The future of parsing TLA+ #16

ahelwer · 2024-12-12T15:37:42Z

Opening this discussion after the December community meeting. This regards future efforts to either unify the various TLA+ parsers, or not. I try to give a fair appraisal of the options but I do have my preferences, since I will probably be the one doing this work!

The Problem

Currently there are two main parsers used by TLA+ language tooling:

SANY, a Java-based parser used by TLC
The TLAPM parser, an OCaml-based parser used by TLAPM

We are faced with three possible choices:

Keep things as they are and continue investing features & fixes into both parsers, supported by development of an implementation-independent suite of TLA+ parser tests similar to the existing syntax corpus; the largest remaining feature here is writing a level checker for TLAPM (basically a simple type checker).
Discard TLAPM's parser and switch TLAPM to use SANY, so as to consolidate developer time; to avoid foreign function interface (FFI) weirdness between OCaml and Java, from TLAPM we would shell out to start a Java VM instance, run SANY, consume the parse output from its XML interface, parse the XML into equivalent datastructures in OCaml, and translate those datastructures into TLAPM's existing internal parse tree format.
Adopt a greenfield approach of writing a third TLA+ parser from scratch, probably in rust; then, transition both TLC and TLAPM to use this new parser. This would have to be motivated by substantial new capabilities, discussed below.

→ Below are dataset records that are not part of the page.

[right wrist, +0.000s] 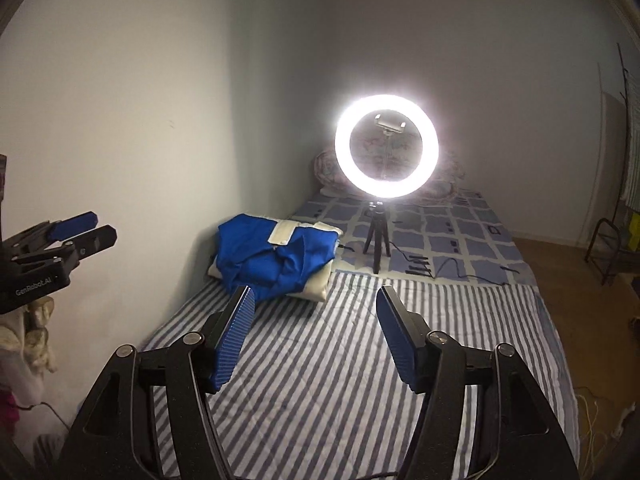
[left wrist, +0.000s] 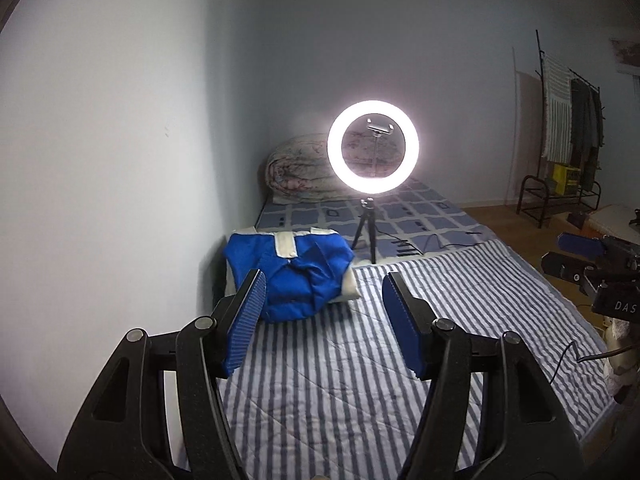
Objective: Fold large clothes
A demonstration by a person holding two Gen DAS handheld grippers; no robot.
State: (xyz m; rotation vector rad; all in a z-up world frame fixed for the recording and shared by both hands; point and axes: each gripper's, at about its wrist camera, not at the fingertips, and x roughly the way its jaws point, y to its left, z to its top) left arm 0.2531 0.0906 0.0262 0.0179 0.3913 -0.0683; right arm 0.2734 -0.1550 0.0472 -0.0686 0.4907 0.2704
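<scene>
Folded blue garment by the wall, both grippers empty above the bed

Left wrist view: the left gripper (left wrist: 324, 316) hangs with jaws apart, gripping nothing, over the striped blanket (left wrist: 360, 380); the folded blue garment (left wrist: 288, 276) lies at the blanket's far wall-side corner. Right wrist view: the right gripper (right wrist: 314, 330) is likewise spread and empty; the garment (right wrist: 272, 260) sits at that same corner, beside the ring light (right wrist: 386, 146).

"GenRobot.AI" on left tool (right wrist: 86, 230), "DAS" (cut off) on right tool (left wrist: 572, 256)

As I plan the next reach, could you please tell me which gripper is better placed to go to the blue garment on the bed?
Probably the left. The left gripper is open and empty, with the blue garment just past its fingertips. The right gripper, also open and empty, sees it further off to its left.
</scene>
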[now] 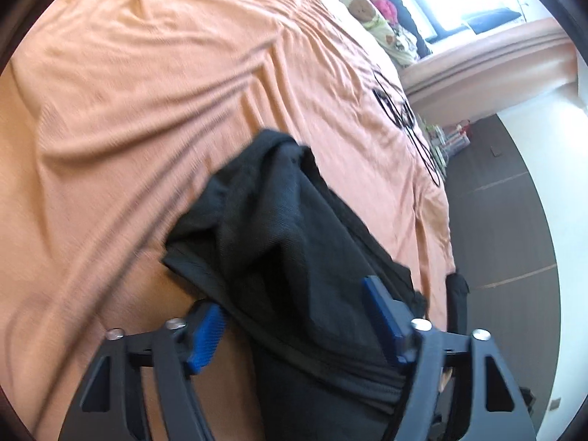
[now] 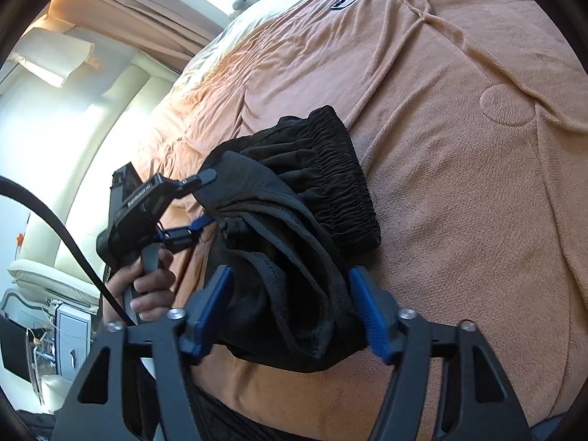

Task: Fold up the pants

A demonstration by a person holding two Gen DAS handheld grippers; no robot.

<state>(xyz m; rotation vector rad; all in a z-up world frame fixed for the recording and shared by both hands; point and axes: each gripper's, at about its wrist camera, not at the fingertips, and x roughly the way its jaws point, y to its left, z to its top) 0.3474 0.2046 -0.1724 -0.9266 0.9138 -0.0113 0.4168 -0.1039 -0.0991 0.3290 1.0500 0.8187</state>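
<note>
Black pants [image 1: 286,242] lie bunched on the orange bedspread [image 1: 147,110]. In the right wrist view the pants [image 2: 294,228] show an elastic waistband [image 2: 341,180] at the far end. My left gripper [image 1: 297,323] has its blue pads wide apart with the bunched cloth between them. It also shows in the right wrist view [image 2: 205,198], fingers either side of the pants' left edge, held by a hand. My right gripper [image 2: 290,312] is open, its blue pads on both sides of the near fold of the pants.
The bedspread [image 2: 459,147] covers the bed. Black cables [image 1: 404,117] lie at its far side, with pillows and plush toys [image 1: 371,11] by the window. A dark floor [image 1: 496,220] runs along the bed edge. A cream armchair [image 2: 55,220] stands left.
</note>
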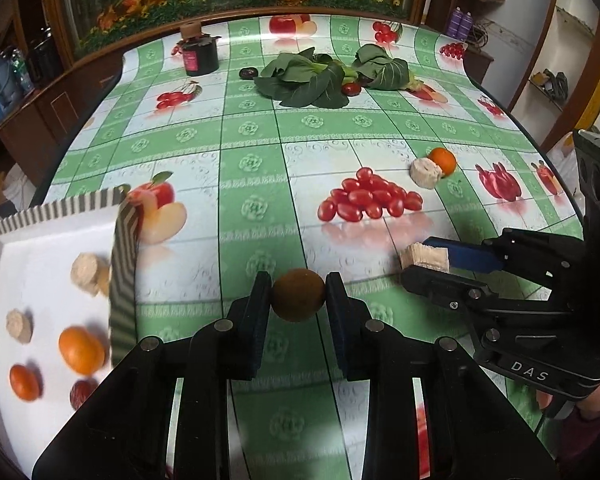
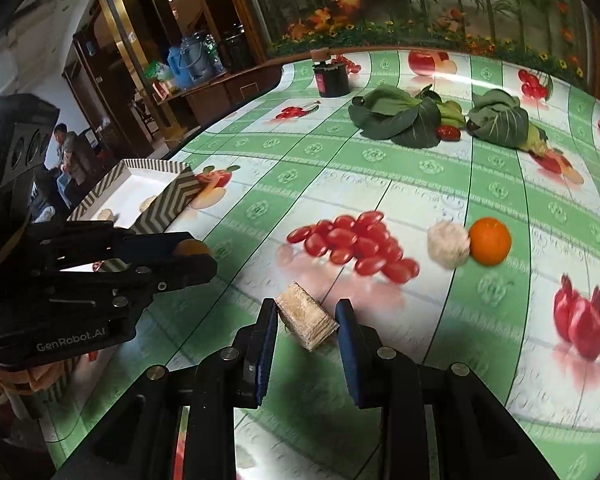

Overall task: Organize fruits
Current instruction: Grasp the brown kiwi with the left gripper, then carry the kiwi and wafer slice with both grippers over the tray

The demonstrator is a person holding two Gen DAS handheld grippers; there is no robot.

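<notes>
My left gripper [image 1: 298,294] is shut on a brown kiwi [image 1: 298,295] and holds it just right of the striped white tray [image 1: 122,240]. The tray holds two oranges [image 1: 81,350], a red date [image 1: 82,394] and pale sugarcane pieces [image 1: 86,274]. My right gripper [image 2: 307,320] is around a pale sugarcane chunk [image 2: 306,318]; a gap shows beside the right pad, so I cannot tell whether it grips. It also shows in the left wrist view [image 1: 424,258]. Another orange [image 2: 490,241] and a pale round piece [image 2: 448,244] lie together further off.
Leafy greens [image 1: 308,78] lie at the table's far middle with red dates [image 1: 351,88] and a dark fruit [image 1: 247,73] beside them. A black jar [image 1: 200,56] stands at the far left. The tablecloth carries printed fruit pictures. The table edge [image 1: 556,160] curves on the right.
</notes>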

Comparison of SANY and TLAPM parsers

Of the two, SANY is more fully-featured. While it does contain bugs, it accepts all important TLA+ syntax and implements proper semantic analysis and level-checking. In contrast, TLAPM's parser does not accept some TLA+ syntax and does not perform level-checking; also, it is the author's understanding that instead of implementing semantic analysis as a graph of references overlaid on the parse tree, TLAPM simply rewrites/inlines all references to form larger expressions. While this rewriting approach does fit with TLAPM's purpose of rewriting TLA+ syntax into proof obligations in other languages, it has drawbacks; for example, it does not support RECURSIVE definitions, since such an expansion would have no end.

It isn't all downside for the TLAPM parser though, and this is really due to OCaml's language features. OCaml has the ability to express variants, where an object might be one of several possible types with their own named & typed fields; it is then possible to exhaustively pattern-match over the type in a switch statement (many programmers will have been introduced to this concept from rust). This comes in especially useful in parsers where a given syntax tree node is one of several possible kinds and we want to handle them all differently. Java in contrast does not have this ability, and so consuming the parse tree usually requires non-exhaustively switching on an enum then casting a value to a subclass. This section should not be discounted as mere programmer language preference; in practical terms, consuming and manipulating the parse tree emitted by SANY is very difficult and requires a lot of implicit & undocumented knowledge about the order that elements are supposed to occur (or not) in variable-length arrays. Usually the only way to tell is to run a debugger and see what the parser spits out.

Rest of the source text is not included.